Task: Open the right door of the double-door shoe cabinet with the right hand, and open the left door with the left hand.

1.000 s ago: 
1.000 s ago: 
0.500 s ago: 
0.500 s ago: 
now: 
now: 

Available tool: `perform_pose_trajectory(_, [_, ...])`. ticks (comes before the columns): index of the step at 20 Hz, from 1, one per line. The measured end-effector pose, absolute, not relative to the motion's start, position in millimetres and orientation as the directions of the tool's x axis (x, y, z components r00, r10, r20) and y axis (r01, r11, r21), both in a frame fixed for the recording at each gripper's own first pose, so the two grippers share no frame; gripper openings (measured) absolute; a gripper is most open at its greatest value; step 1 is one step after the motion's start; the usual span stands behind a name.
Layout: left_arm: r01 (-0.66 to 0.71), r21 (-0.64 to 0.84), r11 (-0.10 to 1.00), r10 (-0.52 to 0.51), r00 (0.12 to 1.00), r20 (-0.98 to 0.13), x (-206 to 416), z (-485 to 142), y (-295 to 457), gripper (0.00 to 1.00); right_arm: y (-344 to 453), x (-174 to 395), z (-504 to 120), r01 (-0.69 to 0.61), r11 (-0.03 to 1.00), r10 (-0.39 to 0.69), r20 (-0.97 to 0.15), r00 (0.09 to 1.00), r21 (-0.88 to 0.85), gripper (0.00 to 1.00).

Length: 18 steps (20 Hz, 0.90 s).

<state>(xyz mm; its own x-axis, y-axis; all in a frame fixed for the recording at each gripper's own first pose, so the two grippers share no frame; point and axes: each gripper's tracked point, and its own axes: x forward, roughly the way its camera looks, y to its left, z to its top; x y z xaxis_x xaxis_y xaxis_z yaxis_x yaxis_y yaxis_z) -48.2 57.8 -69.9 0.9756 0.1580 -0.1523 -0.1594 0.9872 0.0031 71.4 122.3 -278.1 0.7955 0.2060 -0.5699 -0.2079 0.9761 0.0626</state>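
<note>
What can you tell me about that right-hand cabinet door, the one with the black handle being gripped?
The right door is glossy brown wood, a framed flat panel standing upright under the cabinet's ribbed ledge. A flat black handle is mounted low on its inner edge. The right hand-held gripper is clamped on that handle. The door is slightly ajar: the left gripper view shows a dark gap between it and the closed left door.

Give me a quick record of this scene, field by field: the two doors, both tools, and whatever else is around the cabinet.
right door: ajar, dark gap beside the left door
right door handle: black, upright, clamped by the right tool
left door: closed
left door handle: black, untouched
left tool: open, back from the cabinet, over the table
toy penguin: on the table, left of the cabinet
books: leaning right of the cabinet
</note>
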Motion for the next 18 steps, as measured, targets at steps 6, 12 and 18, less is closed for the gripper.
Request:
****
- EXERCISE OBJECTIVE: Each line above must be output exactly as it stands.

- OUTPUT FOR THIS EXERCISE:
Task: Open the right door of the double-door shoe cabinet with the right hand, and open the left door with the left hand.

1.000 s ago: 
1.000 s ago: 
0.500 s ago: 
0.500 s ago: 
now: 
now: 

Available tool: `perform_pose_trajectory(_, [_, ...])`. ticks (comes before the columns): index of the step at 20 Hz, from 1, one per line. The measured end-effector pose, absolute, not relative to the motion's start, position in millimetres and orientation as the directions of the tool's x axis (x, y, z components r00, r10, r20) and y axis (r01, r11, r21), both in a frame fixed for the recording at each gripper's own first pose, so the two grippers share no frame; gripper openings (measured) absolute; a gripper is most open at its greatest value; step 1 is one step after the motion's start; the usual span stands behind a name.
Layout: left_arm: r01 (-0.66 to 0.71), r21 (-0.64 to 0.84), r11 (-0.10 to 1.00), r10 (-0.52 to 0.51), r00 (0.12 to 1.00), r20 (-0.98 to 0.13), x (-206 to 416), z (-485 to 142), y (-295 to 457), gripper (0.00 to 1.00); right_arm: y (-344 to 453), x (-174 to 395), z (-504 to 120), r01 (-0.69 to 0.61), r11 (-0.03 to 1.00), r10 (-0.39 to 0.69), r20 (-0.97 to 0.15), r00 (0.09 to 1.00), r21 (-0.88 to 0.85), gripper (0.00 to 1.00).

Length: 18 steps (20 Hz, 0.90 s).

<state>(xyz mm; its own x-axis, y-axis; all in a frame fixed for the recording at each gripper's own first pose, so the two grippers share no frame; point and axes: each gripper's tracked point, and its own axes: x forward, roughly the way its camera looks, y to its left, z to its top; x y z xaxis_x xaxis_y xaxis_z yaxis_x yaxis_y yaxis_z) -48.2 57.8 -69.9 0.9756 0.1580 -0.1523 -0.1594 0.9872 0.0031 71.4 122.3 -278.1 0.7955 0.2060 -0.5699 -0.2079 0.9761 0.0626</state>
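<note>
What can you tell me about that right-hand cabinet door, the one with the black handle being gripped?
The right door is glossy brown wood, a framed flat panel standing upright under the cabinet's ribbed ledge. A flat black handle is mounted low on its inner edge. The right hand-held gripper is clamped on that handle. The door is slightly ajar: the left gripper view shows a dark gap between it and the closed left door.

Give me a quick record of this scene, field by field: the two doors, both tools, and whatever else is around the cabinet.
right door: ajar, dark gap beside the left door
right door handle: black, upright, clamped by the right tool
left door: closed
left door handle: black, untouched
left tool: open, back from the cabinet, over the table
toy penguin: on the table, left of the cabinet
books: leaning right of the cabinet
</note>
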Motion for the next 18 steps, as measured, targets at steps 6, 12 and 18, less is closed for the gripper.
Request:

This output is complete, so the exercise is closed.